- **Exercise**
All lines with the word "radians" must be pulled from the entries below.

===== Data for this exercise =====

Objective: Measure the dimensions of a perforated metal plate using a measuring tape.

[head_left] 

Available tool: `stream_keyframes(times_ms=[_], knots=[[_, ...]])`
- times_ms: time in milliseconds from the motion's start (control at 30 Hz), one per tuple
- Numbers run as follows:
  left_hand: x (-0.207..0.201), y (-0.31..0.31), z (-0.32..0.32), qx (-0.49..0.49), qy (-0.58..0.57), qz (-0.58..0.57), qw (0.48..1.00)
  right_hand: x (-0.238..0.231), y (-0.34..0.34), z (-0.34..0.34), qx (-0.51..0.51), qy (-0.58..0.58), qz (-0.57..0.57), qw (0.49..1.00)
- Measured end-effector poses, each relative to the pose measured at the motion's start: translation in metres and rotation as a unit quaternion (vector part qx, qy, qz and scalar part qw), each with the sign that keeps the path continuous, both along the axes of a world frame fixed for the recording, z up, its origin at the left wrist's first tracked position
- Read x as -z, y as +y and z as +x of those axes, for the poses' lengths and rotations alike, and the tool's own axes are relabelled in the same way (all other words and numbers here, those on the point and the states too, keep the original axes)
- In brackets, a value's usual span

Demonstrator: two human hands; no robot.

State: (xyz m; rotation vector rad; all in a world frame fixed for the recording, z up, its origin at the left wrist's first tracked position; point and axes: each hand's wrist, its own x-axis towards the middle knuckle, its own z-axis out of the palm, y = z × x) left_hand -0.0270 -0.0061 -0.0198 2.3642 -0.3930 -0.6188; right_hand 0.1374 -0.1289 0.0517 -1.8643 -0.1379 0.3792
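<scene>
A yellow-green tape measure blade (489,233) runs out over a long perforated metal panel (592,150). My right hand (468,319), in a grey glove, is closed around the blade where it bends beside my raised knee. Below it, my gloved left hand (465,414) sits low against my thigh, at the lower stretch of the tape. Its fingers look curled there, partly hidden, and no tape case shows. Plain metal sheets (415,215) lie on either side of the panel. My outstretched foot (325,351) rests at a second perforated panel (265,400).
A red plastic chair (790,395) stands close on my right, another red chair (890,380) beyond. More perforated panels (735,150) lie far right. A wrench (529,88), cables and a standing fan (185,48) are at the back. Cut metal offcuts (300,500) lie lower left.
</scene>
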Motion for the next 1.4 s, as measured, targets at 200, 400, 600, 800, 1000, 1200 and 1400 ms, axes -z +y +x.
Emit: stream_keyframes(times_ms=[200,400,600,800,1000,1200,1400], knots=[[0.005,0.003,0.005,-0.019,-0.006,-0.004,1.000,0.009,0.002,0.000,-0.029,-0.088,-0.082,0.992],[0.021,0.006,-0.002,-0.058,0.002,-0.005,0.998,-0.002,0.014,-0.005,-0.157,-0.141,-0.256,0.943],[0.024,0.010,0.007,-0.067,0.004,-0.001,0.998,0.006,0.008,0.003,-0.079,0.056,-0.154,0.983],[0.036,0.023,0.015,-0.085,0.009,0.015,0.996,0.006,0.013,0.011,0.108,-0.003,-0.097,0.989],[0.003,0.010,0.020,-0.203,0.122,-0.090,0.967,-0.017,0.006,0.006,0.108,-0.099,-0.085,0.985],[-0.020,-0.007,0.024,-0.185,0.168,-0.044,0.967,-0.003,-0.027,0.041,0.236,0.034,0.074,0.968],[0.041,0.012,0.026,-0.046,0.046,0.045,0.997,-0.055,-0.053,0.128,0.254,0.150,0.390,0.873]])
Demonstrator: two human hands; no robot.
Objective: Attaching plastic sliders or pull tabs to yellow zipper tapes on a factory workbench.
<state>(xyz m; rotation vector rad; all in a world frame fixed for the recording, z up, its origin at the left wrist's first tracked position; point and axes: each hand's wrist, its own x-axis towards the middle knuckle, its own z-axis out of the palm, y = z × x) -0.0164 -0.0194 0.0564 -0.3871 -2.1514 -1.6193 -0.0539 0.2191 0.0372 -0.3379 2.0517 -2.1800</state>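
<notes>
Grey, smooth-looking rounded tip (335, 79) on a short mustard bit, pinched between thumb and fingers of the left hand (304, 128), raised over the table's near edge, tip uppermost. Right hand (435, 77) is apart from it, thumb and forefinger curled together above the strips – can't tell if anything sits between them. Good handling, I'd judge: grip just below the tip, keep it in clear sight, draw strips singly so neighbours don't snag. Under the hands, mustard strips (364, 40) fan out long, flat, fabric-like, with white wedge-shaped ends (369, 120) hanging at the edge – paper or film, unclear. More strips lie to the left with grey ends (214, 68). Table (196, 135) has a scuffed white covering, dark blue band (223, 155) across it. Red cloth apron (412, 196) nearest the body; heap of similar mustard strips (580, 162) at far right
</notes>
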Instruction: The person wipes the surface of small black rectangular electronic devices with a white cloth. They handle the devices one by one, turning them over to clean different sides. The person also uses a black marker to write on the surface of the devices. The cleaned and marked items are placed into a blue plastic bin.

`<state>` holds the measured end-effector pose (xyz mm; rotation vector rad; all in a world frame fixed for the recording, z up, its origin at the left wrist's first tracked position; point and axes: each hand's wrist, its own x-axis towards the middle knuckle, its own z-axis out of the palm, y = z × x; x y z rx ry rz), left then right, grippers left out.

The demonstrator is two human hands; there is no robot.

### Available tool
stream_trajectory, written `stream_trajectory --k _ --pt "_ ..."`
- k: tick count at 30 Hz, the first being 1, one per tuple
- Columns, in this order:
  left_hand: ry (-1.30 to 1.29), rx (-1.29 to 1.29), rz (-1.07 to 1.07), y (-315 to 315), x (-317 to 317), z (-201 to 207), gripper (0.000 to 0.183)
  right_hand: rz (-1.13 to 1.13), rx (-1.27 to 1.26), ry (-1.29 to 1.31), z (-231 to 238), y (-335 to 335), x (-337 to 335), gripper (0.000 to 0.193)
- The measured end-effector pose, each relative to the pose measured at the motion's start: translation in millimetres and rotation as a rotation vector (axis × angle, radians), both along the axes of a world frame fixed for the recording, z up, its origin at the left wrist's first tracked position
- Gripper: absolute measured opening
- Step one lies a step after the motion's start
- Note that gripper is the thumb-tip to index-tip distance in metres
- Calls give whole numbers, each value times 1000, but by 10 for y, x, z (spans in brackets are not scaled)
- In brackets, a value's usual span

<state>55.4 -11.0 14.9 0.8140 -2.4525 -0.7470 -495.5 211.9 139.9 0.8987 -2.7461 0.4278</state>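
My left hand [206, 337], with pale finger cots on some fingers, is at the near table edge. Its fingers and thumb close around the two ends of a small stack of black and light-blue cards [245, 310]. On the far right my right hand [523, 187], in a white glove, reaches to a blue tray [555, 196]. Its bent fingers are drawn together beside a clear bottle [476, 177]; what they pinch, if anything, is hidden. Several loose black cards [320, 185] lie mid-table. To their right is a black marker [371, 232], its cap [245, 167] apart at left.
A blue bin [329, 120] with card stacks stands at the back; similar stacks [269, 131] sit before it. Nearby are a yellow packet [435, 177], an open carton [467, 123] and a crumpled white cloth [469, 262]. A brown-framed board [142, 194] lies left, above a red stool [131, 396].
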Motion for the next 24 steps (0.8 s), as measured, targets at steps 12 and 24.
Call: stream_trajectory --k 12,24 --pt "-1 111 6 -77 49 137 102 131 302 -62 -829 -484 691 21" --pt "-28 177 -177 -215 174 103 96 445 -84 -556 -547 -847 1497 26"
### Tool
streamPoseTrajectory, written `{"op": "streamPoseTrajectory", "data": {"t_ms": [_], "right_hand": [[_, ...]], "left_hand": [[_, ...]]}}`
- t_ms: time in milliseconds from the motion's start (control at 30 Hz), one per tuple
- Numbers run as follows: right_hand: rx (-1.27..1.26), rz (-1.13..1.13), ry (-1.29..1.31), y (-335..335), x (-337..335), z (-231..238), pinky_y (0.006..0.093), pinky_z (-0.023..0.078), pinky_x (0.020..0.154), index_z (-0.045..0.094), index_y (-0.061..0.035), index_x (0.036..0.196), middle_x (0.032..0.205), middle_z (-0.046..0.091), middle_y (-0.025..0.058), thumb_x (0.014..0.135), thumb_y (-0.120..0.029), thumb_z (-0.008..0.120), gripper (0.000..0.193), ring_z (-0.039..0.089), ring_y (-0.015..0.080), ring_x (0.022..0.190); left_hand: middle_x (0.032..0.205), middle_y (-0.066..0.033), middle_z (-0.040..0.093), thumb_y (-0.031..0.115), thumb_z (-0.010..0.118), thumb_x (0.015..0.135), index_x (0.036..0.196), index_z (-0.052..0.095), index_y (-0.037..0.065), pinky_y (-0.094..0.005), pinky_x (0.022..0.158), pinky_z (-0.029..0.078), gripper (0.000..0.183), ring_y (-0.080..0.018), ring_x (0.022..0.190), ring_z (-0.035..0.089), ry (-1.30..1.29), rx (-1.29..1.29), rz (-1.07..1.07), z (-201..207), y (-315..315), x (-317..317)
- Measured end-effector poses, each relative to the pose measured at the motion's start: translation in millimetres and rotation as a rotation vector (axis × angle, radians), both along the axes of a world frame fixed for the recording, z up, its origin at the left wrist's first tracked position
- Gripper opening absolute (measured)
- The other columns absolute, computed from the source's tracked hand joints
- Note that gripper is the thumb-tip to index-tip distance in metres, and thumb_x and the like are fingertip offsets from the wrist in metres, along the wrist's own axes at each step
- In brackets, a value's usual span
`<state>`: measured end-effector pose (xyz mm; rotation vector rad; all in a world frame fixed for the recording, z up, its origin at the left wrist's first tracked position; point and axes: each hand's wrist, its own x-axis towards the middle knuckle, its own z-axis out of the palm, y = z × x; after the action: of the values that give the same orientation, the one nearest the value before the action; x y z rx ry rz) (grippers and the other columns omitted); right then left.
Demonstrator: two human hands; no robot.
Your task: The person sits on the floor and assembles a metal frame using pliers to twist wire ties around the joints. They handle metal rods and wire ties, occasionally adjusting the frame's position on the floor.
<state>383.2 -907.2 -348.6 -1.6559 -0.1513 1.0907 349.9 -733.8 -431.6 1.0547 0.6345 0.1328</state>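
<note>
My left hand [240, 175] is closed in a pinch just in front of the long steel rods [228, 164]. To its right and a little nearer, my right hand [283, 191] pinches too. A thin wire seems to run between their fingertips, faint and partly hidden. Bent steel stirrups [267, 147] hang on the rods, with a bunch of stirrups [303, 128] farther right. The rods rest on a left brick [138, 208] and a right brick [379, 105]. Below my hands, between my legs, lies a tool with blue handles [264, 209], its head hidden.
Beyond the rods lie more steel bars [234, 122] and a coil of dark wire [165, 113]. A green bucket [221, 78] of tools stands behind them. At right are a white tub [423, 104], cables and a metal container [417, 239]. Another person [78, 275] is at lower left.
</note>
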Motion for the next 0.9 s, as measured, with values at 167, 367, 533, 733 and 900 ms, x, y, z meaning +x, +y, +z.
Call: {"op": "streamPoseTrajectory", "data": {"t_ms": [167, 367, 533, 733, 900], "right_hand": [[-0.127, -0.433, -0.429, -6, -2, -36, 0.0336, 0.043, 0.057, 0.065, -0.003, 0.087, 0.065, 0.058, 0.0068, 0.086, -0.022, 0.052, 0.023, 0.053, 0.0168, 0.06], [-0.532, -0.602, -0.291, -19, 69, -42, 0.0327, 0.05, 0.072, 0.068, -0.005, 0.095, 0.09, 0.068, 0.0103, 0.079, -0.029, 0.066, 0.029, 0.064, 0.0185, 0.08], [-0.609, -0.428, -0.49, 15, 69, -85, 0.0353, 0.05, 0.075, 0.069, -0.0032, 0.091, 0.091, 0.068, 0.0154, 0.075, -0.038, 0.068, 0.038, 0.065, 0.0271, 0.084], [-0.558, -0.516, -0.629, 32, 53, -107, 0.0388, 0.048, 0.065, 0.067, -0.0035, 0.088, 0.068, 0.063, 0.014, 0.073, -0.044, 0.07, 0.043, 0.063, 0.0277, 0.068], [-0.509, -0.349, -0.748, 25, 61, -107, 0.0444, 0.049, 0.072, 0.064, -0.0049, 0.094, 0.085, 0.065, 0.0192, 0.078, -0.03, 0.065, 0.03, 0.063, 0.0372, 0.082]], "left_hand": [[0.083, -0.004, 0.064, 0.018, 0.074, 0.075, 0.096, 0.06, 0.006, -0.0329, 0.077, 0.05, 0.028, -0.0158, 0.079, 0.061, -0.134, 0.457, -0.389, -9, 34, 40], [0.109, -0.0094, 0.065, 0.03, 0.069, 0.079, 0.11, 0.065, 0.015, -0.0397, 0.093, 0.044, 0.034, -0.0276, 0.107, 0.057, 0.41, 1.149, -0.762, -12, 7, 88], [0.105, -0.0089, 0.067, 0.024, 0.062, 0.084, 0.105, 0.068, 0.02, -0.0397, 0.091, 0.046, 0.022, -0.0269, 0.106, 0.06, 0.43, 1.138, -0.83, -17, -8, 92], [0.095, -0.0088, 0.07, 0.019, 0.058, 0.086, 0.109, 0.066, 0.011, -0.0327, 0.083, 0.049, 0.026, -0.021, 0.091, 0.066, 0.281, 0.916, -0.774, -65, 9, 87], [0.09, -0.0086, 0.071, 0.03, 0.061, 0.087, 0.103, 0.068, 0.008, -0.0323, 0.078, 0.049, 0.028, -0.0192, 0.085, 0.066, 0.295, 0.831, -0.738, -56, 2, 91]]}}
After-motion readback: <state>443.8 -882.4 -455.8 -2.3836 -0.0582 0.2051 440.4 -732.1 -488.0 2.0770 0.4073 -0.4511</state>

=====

- **Result**
- The measured end-effector pose, each relative to the pose measured at the motion's start: translation in millimetres and rotation as a rotation vector (axis × angle, radians), both along the axes of a world frame fixed for the recording, z up, its origin at the left wrist's first tracked position
- Measured end-effector poses, each relative to the pose measured at the motion's start: translation in millimetres and rotation as a rotation vector (axis × angle, radians), both along the axes of a world frame fixed for the recording, z up, its origin at the left wrist's first tracked position

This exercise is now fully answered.